I have "mixed results" ... some ZFS notifications work, some not. Here's what I tested:
Preparation
- Using Proxmox VE 7.3-3
- Ran "apt install mailutils" (as per the above suggestion)
- Created a ZFS pool "local-zfs" with 3 disks using the PVE GUI
- Migrated a VM disk to the pool (just to have some data there)
- Tested the below 3 scenarios, all of which end in a degraded pool
Scenario 1 (
working)
- Command "zpool offline -f local-zfs ata-QEMU_HARDDISK_QM00005"
--> Email with subject "ZFS device fault for pool 0xBDE81065A6D18BCB on pve-vm1"
- Command "zpool clear local-zfs"
--> Email with subject "ZFS resilver_finish event for local-zfs on pve-vm1"
Scenario 2 (
not working)
- - Command "zpool offline local-zfs ata-QEMU_HARDDISK_QM00005"
--> No email (even though pool shows as "degraded")
- Command "zpool online local-zfs ata-QEMU_HARDDISK_QM00005"
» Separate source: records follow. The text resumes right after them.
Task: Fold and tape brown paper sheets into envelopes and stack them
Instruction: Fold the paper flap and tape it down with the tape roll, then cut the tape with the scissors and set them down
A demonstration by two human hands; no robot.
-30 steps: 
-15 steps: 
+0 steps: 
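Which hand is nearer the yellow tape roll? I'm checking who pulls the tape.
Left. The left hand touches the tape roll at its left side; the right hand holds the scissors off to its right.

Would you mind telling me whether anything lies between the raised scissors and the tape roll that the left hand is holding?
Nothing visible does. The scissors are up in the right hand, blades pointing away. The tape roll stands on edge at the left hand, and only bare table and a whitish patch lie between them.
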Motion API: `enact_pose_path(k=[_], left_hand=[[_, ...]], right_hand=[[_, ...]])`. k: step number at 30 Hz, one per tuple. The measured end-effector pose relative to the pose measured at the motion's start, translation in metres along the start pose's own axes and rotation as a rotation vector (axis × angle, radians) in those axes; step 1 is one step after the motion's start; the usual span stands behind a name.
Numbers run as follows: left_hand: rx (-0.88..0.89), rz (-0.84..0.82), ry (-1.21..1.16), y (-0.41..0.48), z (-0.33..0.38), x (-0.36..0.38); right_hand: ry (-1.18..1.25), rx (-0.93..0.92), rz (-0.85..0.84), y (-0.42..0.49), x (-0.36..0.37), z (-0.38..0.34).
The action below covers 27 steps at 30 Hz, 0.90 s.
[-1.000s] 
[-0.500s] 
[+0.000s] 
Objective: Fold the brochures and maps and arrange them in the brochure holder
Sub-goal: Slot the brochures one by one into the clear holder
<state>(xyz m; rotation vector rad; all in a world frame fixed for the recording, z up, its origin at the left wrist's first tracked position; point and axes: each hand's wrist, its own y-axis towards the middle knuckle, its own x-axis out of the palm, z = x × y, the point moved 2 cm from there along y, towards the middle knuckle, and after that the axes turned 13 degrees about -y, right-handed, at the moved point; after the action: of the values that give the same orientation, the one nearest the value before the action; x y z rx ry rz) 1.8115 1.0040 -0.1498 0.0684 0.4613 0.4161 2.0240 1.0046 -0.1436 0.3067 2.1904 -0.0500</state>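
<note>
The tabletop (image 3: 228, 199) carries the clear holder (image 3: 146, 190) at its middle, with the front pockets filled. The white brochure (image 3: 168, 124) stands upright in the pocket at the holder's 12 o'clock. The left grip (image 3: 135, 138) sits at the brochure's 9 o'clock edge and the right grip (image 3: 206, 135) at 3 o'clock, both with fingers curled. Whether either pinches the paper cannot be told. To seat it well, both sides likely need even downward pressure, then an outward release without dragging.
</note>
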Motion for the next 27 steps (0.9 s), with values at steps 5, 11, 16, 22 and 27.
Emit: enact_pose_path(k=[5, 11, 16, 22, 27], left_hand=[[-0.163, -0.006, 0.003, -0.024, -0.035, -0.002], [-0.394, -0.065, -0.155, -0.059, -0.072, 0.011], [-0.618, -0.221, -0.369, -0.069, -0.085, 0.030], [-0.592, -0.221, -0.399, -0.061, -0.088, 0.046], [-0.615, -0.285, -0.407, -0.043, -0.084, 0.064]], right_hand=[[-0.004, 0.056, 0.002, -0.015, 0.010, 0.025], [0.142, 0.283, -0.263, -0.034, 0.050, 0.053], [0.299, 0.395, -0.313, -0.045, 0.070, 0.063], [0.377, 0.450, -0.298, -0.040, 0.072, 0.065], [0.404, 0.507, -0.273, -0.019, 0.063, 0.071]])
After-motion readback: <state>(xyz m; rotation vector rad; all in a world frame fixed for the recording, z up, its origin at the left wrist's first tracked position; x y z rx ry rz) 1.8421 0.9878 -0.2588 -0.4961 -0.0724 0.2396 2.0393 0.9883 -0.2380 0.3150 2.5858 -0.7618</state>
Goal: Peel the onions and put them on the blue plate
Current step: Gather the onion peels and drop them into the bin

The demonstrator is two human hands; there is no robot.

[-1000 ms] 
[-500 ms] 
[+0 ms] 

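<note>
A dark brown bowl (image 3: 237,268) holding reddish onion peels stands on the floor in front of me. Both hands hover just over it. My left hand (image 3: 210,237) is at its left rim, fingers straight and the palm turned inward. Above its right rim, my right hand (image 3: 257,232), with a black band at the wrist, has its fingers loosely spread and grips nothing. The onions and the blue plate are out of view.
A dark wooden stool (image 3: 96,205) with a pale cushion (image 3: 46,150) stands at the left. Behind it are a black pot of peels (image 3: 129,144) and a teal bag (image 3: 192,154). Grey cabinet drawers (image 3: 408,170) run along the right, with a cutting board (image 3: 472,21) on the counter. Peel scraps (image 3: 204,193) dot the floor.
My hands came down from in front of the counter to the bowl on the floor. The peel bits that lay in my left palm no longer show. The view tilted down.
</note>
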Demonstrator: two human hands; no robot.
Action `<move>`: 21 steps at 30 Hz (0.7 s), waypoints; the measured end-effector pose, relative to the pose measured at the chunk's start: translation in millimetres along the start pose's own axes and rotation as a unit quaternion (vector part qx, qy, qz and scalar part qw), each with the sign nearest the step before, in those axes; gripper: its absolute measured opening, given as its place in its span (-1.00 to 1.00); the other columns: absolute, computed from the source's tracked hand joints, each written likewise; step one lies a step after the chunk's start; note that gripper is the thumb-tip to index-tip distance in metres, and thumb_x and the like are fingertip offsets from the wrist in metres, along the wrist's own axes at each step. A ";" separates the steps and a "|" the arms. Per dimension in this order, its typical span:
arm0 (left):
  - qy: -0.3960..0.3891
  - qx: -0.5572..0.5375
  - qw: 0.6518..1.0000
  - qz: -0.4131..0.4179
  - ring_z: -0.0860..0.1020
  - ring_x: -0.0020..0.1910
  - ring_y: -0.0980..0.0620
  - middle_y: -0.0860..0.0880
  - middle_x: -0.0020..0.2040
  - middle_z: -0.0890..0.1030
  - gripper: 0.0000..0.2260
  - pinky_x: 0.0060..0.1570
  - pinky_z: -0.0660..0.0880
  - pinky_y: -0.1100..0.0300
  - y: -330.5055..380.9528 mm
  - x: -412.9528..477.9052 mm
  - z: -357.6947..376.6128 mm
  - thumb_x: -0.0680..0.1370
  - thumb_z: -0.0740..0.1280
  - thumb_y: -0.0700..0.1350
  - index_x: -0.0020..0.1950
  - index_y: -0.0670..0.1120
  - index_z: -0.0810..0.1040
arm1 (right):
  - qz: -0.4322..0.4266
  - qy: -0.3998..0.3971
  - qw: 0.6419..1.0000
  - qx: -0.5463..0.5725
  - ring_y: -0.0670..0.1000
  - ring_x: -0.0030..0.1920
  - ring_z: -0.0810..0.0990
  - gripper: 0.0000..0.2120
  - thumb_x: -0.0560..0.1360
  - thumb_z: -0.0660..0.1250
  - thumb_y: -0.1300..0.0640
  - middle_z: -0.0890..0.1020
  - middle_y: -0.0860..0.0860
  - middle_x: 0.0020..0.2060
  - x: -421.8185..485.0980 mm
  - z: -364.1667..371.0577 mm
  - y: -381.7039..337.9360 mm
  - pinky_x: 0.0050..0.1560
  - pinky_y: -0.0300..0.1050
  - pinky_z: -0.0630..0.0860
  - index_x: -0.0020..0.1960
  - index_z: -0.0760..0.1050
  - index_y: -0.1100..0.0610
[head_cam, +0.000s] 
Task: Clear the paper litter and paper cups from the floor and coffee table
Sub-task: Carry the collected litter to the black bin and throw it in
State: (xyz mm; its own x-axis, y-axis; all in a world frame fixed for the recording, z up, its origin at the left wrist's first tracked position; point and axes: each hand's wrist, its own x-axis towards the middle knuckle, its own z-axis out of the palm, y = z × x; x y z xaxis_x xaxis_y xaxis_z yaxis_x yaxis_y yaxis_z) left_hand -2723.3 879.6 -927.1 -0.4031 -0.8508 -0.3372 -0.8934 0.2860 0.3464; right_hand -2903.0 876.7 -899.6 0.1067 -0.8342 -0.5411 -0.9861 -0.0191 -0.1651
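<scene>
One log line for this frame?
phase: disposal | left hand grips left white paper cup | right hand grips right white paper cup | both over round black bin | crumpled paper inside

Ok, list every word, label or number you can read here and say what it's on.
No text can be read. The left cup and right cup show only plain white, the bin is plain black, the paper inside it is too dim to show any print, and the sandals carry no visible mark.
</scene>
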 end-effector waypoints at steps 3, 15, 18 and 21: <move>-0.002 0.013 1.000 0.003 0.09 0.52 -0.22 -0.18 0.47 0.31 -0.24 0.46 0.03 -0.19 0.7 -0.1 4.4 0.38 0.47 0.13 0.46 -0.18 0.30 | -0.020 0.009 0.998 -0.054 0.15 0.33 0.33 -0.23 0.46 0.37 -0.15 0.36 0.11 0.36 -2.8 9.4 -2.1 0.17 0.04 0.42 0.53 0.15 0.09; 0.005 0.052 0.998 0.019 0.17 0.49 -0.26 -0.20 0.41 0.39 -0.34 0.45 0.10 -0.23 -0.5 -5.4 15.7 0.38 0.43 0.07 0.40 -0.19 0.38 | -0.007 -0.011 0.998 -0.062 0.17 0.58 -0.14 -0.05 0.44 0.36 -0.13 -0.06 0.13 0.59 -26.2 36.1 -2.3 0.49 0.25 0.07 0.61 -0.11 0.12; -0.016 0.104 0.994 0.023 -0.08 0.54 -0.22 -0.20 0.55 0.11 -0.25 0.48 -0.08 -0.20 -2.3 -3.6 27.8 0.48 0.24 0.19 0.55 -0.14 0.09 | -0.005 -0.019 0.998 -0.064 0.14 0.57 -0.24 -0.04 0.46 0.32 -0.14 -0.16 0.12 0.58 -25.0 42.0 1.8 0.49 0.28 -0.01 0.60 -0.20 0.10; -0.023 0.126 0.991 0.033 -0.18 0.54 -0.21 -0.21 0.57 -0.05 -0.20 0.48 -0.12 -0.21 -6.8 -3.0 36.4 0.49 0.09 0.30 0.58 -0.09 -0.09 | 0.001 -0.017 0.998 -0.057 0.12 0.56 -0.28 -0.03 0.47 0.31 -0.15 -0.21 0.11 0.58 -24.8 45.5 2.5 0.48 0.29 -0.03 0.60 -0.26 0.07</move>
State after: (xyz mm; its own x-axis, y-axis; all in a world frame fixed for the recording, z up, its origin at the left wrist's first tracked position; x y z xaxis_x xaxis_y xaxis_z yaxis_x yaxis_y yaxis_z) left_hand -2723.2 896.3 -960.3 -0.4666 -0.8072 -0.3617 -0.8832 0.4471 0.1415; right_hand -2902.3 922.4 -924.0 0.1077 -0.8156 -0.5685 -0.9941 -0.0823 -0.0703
--> Email with subject "ZFS resilver_finish event for local-zfs on pve-vm1"
Scenario 3 (
not working)
- Shut down PVE node
- Unplug one of 3 hard disks of the pool
- Start the PVE node and modified some data on degraded pool (to force resilvering)
--> No email (even though pool shows degraded)
- Shut down PVE node
- Replug the unplugged hard disk
- Start the PVE node
- Command "zpool status" shows "scan: resilvered 464K in 00:00:00 with 0 errors on <timestamp of just now>"
--> No email (even though resilvering finished for the pool as in scenario 1 and 2)
Conclusions
- Device failures (done with zpool offline -f) do trigger a mail alert --> Good!
- The fact that a pool is degraded does not trigger an alert
- Missing member disks of a pool (e.g. after a reboot) do not trigger an alert
- Resilvering completed in very short time right after a reboot does not trigger an alert
Question: Any ideas on how to solve that inconsistent behaviour?